Your task: The answer is an exact repetition of every entry, with all images left out.

Records to process:
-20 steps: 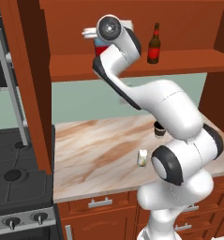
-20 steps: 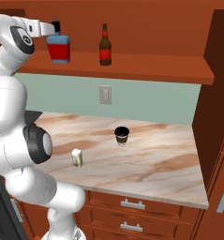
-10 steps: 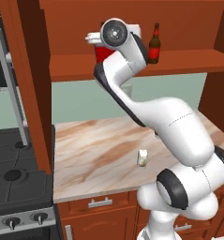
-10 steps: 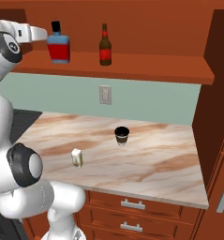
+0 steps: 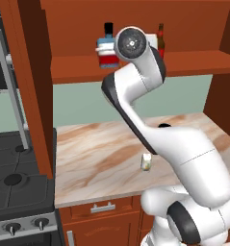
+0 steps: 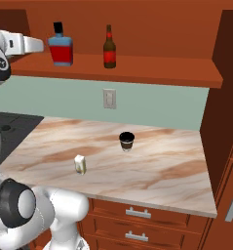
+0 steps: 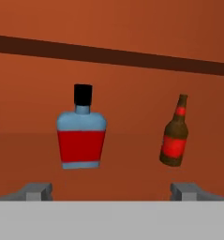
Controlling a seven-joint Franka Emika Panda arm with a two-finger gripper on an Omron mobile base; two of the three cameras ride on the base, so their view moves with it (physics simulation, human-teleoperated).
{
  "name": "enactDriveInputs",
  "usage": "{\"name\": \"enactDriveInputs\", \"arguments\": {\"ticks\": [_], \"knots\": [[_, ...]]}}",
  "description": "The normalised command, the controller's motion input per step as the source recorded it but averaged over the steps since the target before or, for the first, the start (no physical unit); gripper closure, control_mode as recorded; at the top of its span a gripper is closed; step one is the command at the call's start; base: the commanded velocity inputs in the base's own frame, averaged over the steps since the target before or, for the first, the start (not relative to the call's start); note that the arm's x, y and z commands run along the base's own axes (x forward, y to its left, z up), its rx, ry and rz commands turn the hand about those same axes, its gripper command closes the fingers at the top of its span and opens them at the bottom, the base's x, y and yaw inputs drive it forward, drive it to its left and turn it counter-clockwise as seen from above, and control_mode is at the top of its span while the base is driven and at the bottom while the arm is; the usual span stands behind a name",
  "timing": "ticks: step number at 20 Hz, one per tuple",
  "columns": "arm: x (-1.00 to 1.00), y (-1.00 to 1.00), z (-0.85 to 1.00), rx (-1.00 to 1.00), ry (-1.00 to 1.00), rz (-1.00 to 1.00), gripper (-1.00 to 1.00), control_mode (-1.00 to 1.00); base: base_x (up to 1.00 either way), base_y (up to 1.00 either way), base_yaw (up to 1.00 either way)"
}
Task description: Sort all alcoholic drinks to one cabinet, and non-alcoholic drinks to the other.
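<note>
In the left base view, the squat red bottle [image 5: 107,50] stands upright on the cabinet shelf [image 5: 193,61], and the slim brown bottle [image 5: 160,40] peeks out behind the arm's round joint further along the same plank. Both alcoholic drinks share one shelf, which fits the sorting rule. The arm rears up from the base, folds at the elbow and reaches high toward the shelf, its upper joint just in front of the red bottle. Down on the marble counter [image 5: 97,158] the cream carton [image 5: 146,162] sits apart, near the arm's lower link; the cup is mostly hidden behind that link.

In the right base view, the two bottles stand near each other on the shelf, apart and upright. The white hand comes in level from the left edge, close beside the red bottle but, as far as this angle shows, not touching it. The dark cup [image 6: 126,141] and the carton rest on the counter below, well apart from each other; judging by that, the non-alcoholic half of the job is not yet done.

In the hand view, the gripper [image 7: 111,191] looks squarely at the shelf, its tips spread wide and holding nothing, both bottles standing free beyond them.
</note>
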Motion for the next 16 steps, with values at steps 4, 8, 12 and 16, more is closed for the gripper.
{"name": "enactDriveInputs", "arguments": {"ticks": [4,8,12,16], "knots": [[-0.45,-0.12,-0.41,0.00,0.12,0.00,-1.00,-1.00,0.00,0.00,0.00],[-0.35,-0.11,-0.51,0.00,0.16,0.00,-1.00,-1.00,0.00,0.00,0.00],[-0.26,-0.09,-0.54,0.00,0.21,0.00,-1.00,-1.00,0.00,0.00,0.00],[-0.15,-0.09,-0.56,0.00,0.23,0.00,-1.00,-1.00,0.00,0.00,0.00]]}}
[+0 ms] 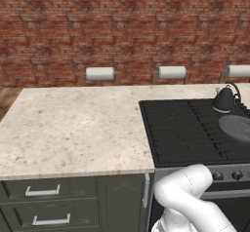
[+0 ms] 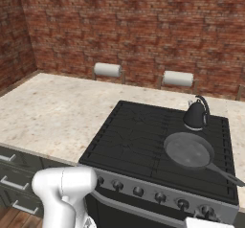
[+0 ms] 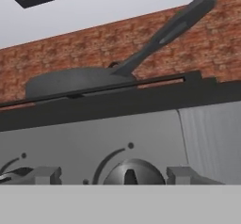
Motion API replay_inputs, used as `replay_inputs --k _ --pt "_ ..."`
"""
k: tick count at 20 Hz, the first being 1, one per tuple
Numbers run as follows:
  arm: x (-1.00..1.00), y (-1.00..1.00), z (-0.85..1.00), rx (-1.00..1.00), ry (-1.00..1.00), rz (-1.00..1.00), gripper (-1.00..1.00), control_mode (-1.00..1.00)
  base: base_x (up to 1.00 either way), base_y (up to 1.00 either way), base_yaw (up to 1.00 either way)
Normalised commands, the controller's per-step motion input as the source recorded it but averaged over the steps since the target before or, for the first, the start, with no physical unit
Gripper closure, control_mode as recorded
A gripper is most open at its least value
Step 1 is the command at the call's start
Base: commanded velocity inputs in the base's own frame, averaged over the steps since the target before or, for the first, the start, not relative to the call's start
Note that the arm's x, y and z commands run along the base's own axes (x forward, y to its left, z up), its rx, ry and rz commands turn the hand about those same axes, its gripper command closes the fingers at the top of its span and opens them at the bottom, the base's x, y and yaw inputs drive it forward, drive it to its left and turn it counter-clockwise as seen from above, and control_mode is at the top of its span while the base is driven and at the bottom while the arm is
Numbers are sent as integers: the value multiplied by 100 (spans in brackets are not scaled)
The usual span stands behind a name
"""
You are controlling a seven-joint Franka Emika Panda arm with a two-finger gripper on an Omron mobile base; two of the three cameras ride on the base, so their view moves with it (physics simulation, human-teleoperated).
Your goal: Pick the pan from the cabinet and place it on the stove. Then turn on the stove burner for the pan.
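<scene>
Straddling a dark round knob on the steel front of the wide black gas stove, the two-finger gripper is spread apart, its two small dark fingertips standing one on each side of the knob with gaps between. Nothing is grasped, and whether either tip touches the steel panel cannot be told. A second knob sits at the left edge of the hand view, cut off by the frame.

Up on the stove's grates lies the round, shallow dark grey frying pan, on the right front part of the cooktop, its long thin handle pointing out past the stove's right front corner. From the hand view the pan shows only as a low rim above the stove's edge, its underside hidden. Behind the pan, toward the brick wall, stands a small black kettle with a loop handle. In the left base view the pan is cut off at the right edge.
</scene>
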Motion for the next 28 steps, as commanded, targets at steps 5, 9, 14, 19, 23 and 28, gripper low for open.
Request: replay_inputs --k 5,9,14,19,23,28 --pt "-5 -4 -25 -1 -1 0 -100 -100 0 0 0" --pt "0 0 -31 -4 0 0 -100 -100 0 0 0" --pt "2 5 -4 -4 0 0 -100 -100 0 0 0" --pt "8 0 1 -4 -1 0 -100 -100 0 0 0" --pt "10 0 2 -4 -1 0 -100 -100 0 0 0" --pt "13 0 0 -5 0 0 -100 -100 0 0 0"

Exercise solution:
-20 steps: 
-20 steps: 
-10 steps: 
-10 steps: 
+0 steps: 
+0 steps: 
+0 steps: 
Controlling a seven-joint Franka Emika Panda arm with a two-finger gripper on an Omron mobile base; two of the three cameras ride on the base, so their view moves with it (physics simulation, human-teleoperated).
{
  "name": "enactDriveInputs",
  "usage": "{\"name\": \"enactDriveInputs\", \"arguments\": {\"ticks\": [_], \"knots\": [[_, ...]]}}",
  "description": "The normalised command, the controller's motion input per step as the source recorded it but averaged over the steps since the target before or, for the first, the start (no physical unit); gripper closure, control_mode as recorded; at the top of its span a gripper is closed; step one is the command at the call's start; base: the commanded velocity inputs in the base's own frame, averaged over the steps since the target before or, for the first, the start (not relative to the call's start); note that the arm's x, y and z commands run along the base's own axes (x forward, y to its left, z up), its rx, ry and rz commands turn the hand about those same axes, its gripper command closes the fingers at the top of its span and opens them at the bottom, the base's x, y and yaw inputs drive it forward, drive it to its left and turn it counter-clockwise as seen from above, and control_mode is at the top of its span while the base is driven and at the bottom while the arm is; the usual span stands behind a name",
  "timing": "ticks: step number at 20 Hz, one per tuple",
  "columns": "arm: x (-1.00 to 1.00), y (-1.00 to 1.00), z (-0.85 to 1.00), rx (-1.00 to 1.00), ry (-1.00 to 1.00), rz (-1.00 to 1.00), gripper (-1.00 to 1.00), control_mode (-1.00 to 1.00); base: base_x (up to 1.00 either way), base_y (up to 1.00 either way), base_yaw (up to 1.00 either way)"
}
Task description: Sort all alcoholic drinks to one cabinet, and non-alcoholic drinks to the other.
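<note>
In the left base view, the squat red bottle [image 5: 107,50] stands upright on the cabinet shelf [image 5: 193,61], and the slim brown bottle [image 5: 160,40] peeks out behind the arm's round joint further along the same plank. Both alcoholic drinks share one shelf, which fits the sorting rule. The arm rears up from the base, folds at the elbow and reaches high toward the shelf, its upper joint just in front of the red bottle. Down on the marble counter [image 5: 97,158] the cream carton [image 5: 146,162] sits apart, near the arm's lower link; the cup is mostly hidden behind that link.

In the right base view, the two bottles stand near each other on the shelf, apart and upright. The white hand comes in level from the left edge, close beside the red bottle but, as far as this angle shows, not touching it. The dark cup [image 6: 126,141] and the carton rest on the counter below, well apart from each other; judging by that, the non-alcoholic half of the job is not yet done.

In the hand view, the gripper [image 7: 111,191] looks squarely at the shelf, its tips spread wide and holding nothing, both bottles standing free beyond them.
</note>
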Motion for the next 16 steps, with values at steps 4, 8, 12 and 16, more is closed for the gripper.
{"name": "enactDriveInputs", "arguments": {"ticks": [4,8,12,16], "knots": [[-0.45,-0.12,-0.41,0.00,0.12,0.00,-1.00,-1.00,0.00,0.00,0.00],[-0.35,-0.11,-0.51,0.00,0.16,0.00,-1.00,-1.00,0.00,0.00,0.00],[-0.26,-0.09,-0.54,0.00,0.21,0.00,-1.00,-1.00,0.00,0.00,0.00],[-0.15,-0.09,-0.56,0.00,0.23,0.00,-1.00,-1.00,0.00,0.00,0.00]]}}
[+0 ms] 
[+0 ms] 
[+0 ms] 
Motion API replay_inputs, used as `replay_inputs --k _ --pt "_ ..."`
"""
k: tick count at 20 Hz, the first being 1, one per tuple
Numbers run as follows:
  arm: x (-1.00..1.00), y (-1.00..1.00), z (-0.85..1.00), rx (-1.00..1.00), ry (-1.00..1.00), rz (-1.00..1.00), gripper (-1.00..1.00), control_mode (-1.00..1.00)
  base: base_x (up to 1.00 either way), base_y (up to 1.00 either way), base_yaw (up to 1.00 either way)
Normalised commands, the controller's per-step motion input as the source recorded it but averaged over the steps since the target before or, for the first, the start, with no physical unit
Gripper closure, control_mode as recorded
A gripper is most open at its least value
Step 1 is the command at the call's start
Base: commanded velocity inputs in the base's own frame, averaged over the steps since the target before or, for the first, the start, not relative to the call's start
Note that the arm's x, y and z commands run along the base's own axes (x forward, y to its left, z up), its rx, ry and rz commands turn the hand about those same axes, its gripper command closes the fingers at the top of its span and opens them at the bottom, the base's x, y and yaw inputs drive it forward, drive it to its left and turn it counter-clockwise as seen from above, and control_mode is at the top of its span while the base is driven and at the bottom while the arm is
Numbers are sent as integers: the value multiplied by 100 (spans in brackets are not scaled)
The usual span stands behind a name
"""
You are controlling a seven-joint Franka Emika Panda arm with a two-finger gripper on an Omron mobile base; two of the three cameras ride on the base, so their view moves with it (physics simulation, human-teleoperated).
Your goal: Pick the pan from the cabinet and place it on the stove. Then turn on the stove burner for the pan.
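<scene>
Straddling a dark round knob on the steel front of the wide black gas stove, the two-finger gripper is spread apart, its two small dark fingertips standing one on each side of the knob with gaps between. Nothing is grasped, and whether either tip touches the steel panel cannot be told. A second knob sits at the left edge of the hand view, cut off by the frame.

Up on the stove's grates lies the round, shallow dark grey frying pan, on the right front part of the cooktop, its long thin handle pointing out past the stove's right front corner. From the hand view the pan shows only as a low rim above the stove's edge, its underside hidden. Behind the pan, toward the brick wall, stands a small black kettle with a loop handle. In the left base view the pan is cut off at the right edge.
</scene>
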Motion for the next 28 steps, as commanded, targets at steps 5, 9, 14, 19, 23 and 28, gripper low for open.
Request: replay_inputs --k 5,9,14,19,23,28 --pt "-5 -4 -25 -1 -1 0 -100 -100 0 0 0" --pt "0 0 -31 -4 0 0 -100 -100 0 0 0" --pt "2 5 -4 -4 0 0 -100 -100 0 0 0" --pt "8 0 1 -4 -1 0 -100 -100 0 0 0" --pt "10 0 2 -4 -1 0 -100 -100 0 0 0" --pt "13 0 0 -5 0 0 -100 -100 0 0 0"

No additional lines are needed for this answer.